Are those ‘1,500 spare administrative staff,’ referred to by Minister Howlin holed away in nooks and crannies, continuing to scratch out an existence below the health mainstream, alongside oblivious colleagues mystified by the missing chocolate biscuits in the staff kitchen, asks Laurence Nightingale.
It’s September and all over the country, bleary-eyed rascals are hauling themselves out of their pit to make that slow, meandering trudge back to reality; their heavy tread contrasting with the light-footed skip that has characterised Ireland’s HB-sponsored summer. Shirts have been crisply ironed. There are new pencils. The petulance and name calling has begun in earnest as have the schoolyard squabbles. Yes it can only mean one thing – the Dail is back this month.
With tans fading, flip-flops worn away and sporting an over-indulged physique straight off ‘Embarrassing Bodies,’ our politicians must fight their way through the unwashed slew of protestors on Kildare Street and once again take their seats in the hallowed halls of power.
After months luxuriating in the languid surroundings of their holiday homes in the Loire Valley and other destinations, our political masters have returned to Ireland’s fair shores reinvigorated and imbued with a renewed sense of purpose.
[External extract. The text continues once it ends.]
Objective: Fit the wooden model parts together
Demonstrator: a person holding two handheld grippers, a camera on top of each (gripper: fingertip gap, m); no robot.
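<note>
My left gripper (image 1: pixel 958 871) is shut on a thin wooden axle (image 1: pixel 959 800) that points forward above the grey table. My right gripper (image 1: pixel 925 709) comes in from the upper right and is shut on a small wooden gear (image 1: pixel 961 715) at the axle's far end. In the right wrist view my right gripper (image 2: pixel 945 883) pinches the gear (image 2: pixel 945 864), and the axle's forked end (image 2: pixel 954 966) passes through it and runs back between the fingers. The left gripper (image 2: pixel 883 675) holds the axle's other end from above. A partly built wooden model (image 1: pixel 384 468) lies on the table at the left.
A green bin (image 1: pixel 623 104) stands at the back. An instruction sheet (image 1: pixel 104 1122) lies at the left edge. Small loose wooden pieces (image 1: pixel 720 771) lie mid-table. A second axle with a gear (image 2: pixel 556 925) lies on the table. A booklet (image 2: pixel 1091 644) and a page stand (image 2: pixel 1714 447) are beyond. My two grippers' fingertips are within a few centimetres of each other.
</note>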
Drinking wine and complaining about ‘the tourists’ in a loud booming voice has put them in fine fettle for the battles that lie ahead. No doubt there will be fresh debate, new policy positions put forward and a renewed optimism about the nation’s prospects as the tentative signs of growth in the economy appear.
So it was disappointing, but not unsurprising, to hear the Minister for Public Expenditure and Reform back on message earlier this month decrying the HSE and its bloated administration. The summer recess had done little to generate original thought on the challenges facing the health system. At this stage according to Howlin, there are only ‘1,500 spare administrative staff’ in the public health system for which the ‘HSE has no need of.’
The question of course is – where are these staff? And do they exist? With Bin-Laden like stealth, have they managed to live under the radar despite the hawkish pursuit of management consultants, ideologues and jaded hacks? Are they holed away in nooks and crannies, continuing to scratch out an existence below the health mainstream, alongside oblivious colleagues mystified by the missing chocolate biscuits in the staff kitchen?
Having failed to be lured out of hiding by early retirement, voluntary redundancy and incentivised career break schemes and, having avoided being smoked out by deteriorating terms and conditions, lack of development opportunities and general demonization, are we to believe that these employees – under-led, under-managed and undercover – continue to live amongst us engaged in some form of Maoist ‘Make Work’ programme?
Starving the health delivery system of the power to source essential management skills whilst simultaneously strengthening the capacity of its paymasters to criticise that same deficit must surely be counter-intuitive.
Yes not since the disappearance of Shergar has the whereabouts of glorified donkeys proved so elusive. Perhaps, reminiscent of James Cameron’s Titanic, the bowels of hospitals and health offices everywhere have crowds of pointless administrators drinking, dancing and laughing their days away whilst above stairs; their baffled masters despondently stroke their beards…… Well so they would have you believe.
Government departments like to get out in front of the message; very often leaking stories and generating ‘non-attributed’ speculation on aspects of public policy. Increasingly this is used in anticipation of the public disclosure of their own mistakes, forecasting deficiencies or general lack of insight to the systemic problems which beset public administration in many jurisdictions. A few well-timed digs at a much maligned target help focus the heat away from central government. With a media that is relatively hostile towards health managers and a public conditioned by this Government and its apparatchiks to view most state employees as lazy, over-paid and incompetent, it is not surprising that all blame can be deposited at the door of the HSE and its management. The Department of Pogroms Enlightenment and Reductionism (DPER) has been the leading proponent of this.
Step into any state-run hospital or health care facility in the country and you will find skills shortages across key staffing categories; the absence of on-site functional support in areas such as Human Resources, Finance, ICT and skills deficits in business planning, analysis and performance management are concerns common to most sites. Step into DPER and you won’t find anybody that has worked in the health service.
Time was that a bad Leaving Cert and a worse suit got you a job in the civil service. Increasingly the State’s two Finance Departments, largely immune from the moratorium, have recruited from the private sector. As DPER continue to stuff their ranks with even more specialists and technocrats, the irony of continued recruitment at senior and middle management in the civil and public service seems to be lost in public debate. Only this week came news that the much vaunted open competition for Principal Officers in the civil service looks like it will soon to see the light of day. And whilst ‘new blood’ is essential for organisations, ‘bad blood’ reduces motivation and engagement.
Starving the health delivery system of the power to source essential management skills whilst simultaneously strengthening the capacity of its paymasters to criticise that same deficit must surely be counter-intuitive. Like the GPs who saw all those dead people with medical cards, at a certain point the state will have to face up to the hallucinogenic aspects of their headcount policy in health. Maybe too much time has been spent enjoying café life around Amsterdam ‘researching’ the Dutch healthcare system.